Anyway, here's a brief look at a week of meals at our place.

Saturday:

On weekends, we go to the grocery store, which generally means fresh salmon for dinner. Salmon is cheap here, and it's super-easy to cook in the little fish oven that's built into our range. Some weeks, we do it teriyaki style with rice and a salad. This time, we went a little more European - an thrown-together dill sauce, some sauteed potatoes, asparagus, and onions. A baguette, some olive oil and balsamic vinegar on the side.

Like many weekend meals, this one was a joint effort: I did the fish, Nana did the potatoes, and we both kept an eye on the veggies.

Sunday:

Enchiladas. Mexican is a sure sign of a recent Costco run, as that's the only way to get affordable cheese and salsa of any recognizable sort.
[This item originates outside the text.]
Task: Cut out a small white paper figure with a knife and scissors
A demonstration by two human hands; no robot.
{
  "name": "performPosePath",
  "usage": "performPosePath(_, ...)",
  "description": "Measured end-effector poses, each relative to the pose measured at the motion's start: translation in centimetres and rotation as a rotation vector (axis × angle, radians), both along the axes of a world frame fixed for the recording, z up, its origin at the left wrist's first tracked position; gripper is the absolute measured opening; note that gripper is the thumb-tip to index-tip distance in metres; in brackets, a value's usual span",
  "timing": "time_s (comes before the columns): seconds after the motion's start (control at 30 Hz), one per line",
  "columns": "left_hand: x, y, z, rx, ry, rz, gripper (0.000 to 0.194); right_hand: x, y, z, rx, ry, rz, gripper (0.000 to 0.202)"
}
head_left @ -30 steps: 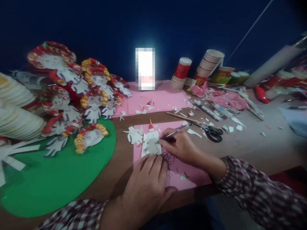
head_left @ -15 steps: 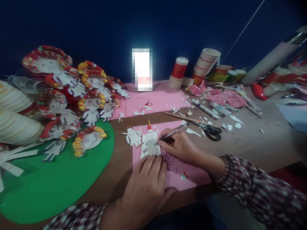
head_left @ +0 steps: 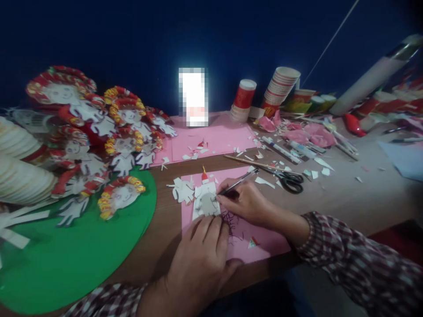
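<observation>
A white paper piece (head_left: 207, 201) with a dark drawn outline lies on a pink sheet (head_left: 264, 244). My left hand (head_left: 203, 253) rests flat over its lower edge, fingers side by side and stretched forward, pressing it down. Pinched in my right hand (head_left: 249, 200) is a pen (head_left: 239, 182), its tip at the right edge of the paper piece. A white cut-out figure (head_left: 183, 190) lies just left of that piece. Above it is a small red and yellow scrap (head_left: 205, 177). Dark scribbles show on the pink sheet between my hands.
Black-handled scissors (head_left: 291, 181), a thin stick (head_left: 261, 163) and markers (head_left: 280, 150) lie at the right among scraps. Paper cups (head_left: 282, 86) stand behind. Paper dolls (head_left: 124, 154) and a green sheet (head_left: 99, 259) fill the left. A bright blurred-out rectangle (head_left: 194, 97) stands at the back.
The view has shifted slightly, so most things appear a little further left. My left hand still lies on the paper, and the pen remains in my right hand at its right edge.
</observation>
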State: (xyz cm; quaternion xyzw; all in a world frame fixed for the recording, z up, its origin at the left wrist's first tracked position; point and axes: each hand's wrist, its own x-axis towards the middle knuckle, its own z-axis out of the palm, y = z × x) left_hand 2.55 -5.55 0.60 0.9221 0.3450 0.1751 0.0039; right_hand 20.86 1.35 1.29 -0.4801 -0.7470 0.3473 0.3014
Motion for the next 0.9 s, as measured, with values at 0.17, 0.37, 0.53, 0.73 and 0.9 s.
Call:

The tomatillo salsa was actually made with these mild little green peppers you can get pretty much everywhere here. For the filling, Nana used ground chicken, onion, paprika, cumin, and a whole bunch of cabos limes. (Apparently, they're a big thing around here.) We also had some tomato rice in there, all wrapped in a (frozen) corn tortilla from Costco.

Monday:
Weekday meals are often a bit simpler, as we usually get home late from school. For this one, Nana made shrimp with butter, garlic, onions, mushrooms, and asparagus, over rice. Usually, we try to leave enough leftovers for lunch the next day, unless there's a good lunch at school. Sometimes such plans do not come to fruition.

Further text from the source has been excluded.